Hoje, não tive como não me lembrar desse maluco. Sim, só pode não ter juízo uma criatura que espera que um espaço livre, quase um mural para eu “viajar” à vontade em meus devaneios, seja desperdiçado com más notícias. Ei, rapaz, não basta o telejornal, não? Se liga, cara, parece que às vezes acontece algo que se chama calamidade pública. Temos vivido isso há um ano, apesar de que ainda tem gente que insiste em negar. O vírus já demonstrou que não está perdoando quem é aparentemente saudável, e com os adoecidos e idosos ele está sendo impiedoso.  
 
A realidade nua e crua não está escolhendo porta para bater.
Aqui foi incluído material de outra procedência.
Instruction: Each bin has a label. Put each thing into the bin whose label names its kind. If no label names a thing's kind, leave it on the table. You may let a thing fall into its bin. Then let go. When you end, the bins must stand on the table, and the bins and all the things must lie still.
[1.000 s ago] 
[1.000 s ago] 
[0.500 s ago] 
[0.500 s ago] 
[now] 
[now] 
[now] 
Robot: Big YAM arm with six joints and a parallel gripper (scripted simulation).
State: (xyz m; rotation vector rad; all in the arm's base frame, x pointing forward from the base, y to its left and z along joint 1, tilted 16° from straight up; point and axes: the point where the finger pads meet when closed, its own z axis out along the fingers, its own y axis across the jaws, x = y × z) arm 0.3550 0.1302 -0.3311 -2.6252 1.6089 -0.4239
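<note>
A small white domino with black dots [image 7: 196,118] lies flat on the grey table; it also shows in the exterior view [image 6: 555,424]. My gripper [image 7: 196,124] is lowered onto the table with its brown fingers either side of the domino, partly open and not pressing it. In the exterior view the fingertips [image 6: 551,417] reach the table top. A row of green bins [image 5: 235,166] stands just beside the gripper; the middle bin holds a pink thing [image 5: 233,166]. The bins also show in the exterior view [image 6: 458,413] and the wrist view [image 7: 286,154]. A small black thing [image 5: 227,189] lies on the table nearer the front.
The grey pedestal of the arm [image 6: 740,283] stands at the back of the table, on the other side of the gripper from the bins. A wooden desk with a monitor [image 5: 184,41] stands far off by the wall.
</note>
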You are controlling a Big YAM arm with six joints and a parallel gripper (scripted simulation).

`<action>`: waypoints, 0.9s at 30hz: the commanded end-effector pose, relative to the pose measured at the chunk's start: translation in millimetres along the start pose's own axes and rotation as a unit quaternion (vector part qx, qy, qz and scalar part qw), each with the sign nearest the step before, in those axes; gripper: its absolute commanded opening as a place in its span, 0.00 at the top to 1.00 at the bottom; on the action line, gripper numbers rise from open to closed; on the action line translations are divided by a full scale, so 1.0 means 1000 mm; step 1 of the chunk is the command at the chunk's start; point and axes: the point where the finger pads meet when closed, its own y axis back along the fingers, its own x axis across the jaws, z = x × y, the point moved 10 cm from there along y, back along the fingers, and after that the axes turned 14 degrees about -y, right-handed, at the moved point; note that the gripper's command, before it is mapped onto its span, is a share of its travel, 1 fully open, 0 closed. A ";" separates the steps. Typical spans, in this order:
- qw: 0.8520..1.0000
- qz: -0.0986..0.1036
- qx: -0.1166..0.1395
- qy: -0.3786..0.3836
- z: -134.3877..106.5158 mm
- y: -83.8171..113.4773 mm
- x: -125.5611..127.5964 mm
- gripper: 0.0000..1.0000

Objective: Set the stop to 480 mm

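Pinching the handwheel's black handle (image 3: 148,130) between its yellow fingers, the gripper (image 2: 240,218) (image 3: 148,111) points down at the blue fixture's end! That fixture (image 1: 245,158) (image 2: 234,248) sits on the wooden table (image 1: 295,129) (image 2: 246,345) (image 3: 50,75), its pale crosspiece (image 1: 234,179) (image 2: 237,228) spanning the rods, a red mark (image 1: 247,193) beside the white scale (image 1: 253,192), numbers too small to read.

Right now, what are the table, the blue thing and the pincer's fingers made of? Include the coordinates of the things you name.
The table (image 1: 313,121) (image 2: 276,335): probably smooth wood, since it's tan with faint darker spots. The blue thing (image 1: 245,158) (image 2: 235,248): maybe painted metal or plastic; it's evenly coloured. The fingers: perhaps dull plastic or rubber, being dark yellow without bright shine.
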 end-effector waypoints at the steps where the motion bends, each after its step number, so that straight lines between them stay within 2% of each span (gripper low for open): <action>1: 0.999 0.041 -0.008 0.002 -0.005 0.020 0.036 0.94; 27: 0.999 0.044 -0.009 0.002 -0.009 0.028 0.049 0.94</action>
Bateu na porta do meu vizinho, levou um amigo, um conhecido, um colega, e bateu com força na minha, por assim dizer. Na despedida de corpo presente de minha irmã, eu abracei as minhas sobrinhas com duas semanas de atraso, pois não participei dos ritos fúnebres de seu pai. Diante do caixão de minha irmã, aquela que era bem diferente de mim, mas me ensinou tanta coisa, estávamos três irmãs e dois irmãos, e mais alguns poucos familiares. Era boca da noite, havia uma lua bem tímida à minha direita. E assim, passamos a integrar uma estatística mórbida. 
 
O propósito desse relato não é fazer um obituário, tampouco chamar atenção para a minha dor ou da nossa família. O coronavírus entrou para aniquilar. E do jeito que as coisas estão sendo levadas, ninguém sabe se terá a chance de viver sequer o dia de amanhã, que dirá coisas arrebatadoras como a sorte de um amor tranquilo, com sabor de fruta mordida. Em nenhum momento eu quis ou quero ser egoísta, mas eu me conforto em saber que o destino os poupou de sentirem a perda um do outro. As filhas sabem disso. O casal descansou em paz. Em centenas de milhares de famílias destroçadas neste país, cada qual está desconfigurada de alguma forma. 
 
A população assiste, dividida, uma queda de braço. Neste momento, precisamos ficar o máximo em casa, proteger a quem a gente ama, respeitar os protocolos, e lutar com todas as nossas forças por mais vacinas. Se assim não for, vamos continuar todos os dias nos estarrecendo com as más notícias que não param de chegar. Os recordes de óbitos. As cepas variantes do vírus. O mau uso de verbas, as más intenções, as más línguas, fake news, receitas falíveis e não comprovadas de profilaxia. Para tudo isso, só há um caminho. Mais vacinas, mais vacinas, mais vacinas, entoemos esse mantra, por favor. 
 
Eu já estou me preparando para colocar a minha dor no bolso, porque daqui a pouco terei de ser forte para acalentar outro coração partido. Sejamos todos fortes e ninguém solta a mão de ninguém. “As coisas tangíveis tornam-se insensíveis à palma da mão. Mas as coisas findas, muito mais que lindas, essas ficarão”. 
 
Encerro com versos do poema Memória, de Carlos Drummond de Andrade, esta singela homenagem a minha irmã, ceifada pela covid em 2021, no dia 17 de março, a cinco dias do seu aniversário, extensiva a todas as vítimas do coronavírus.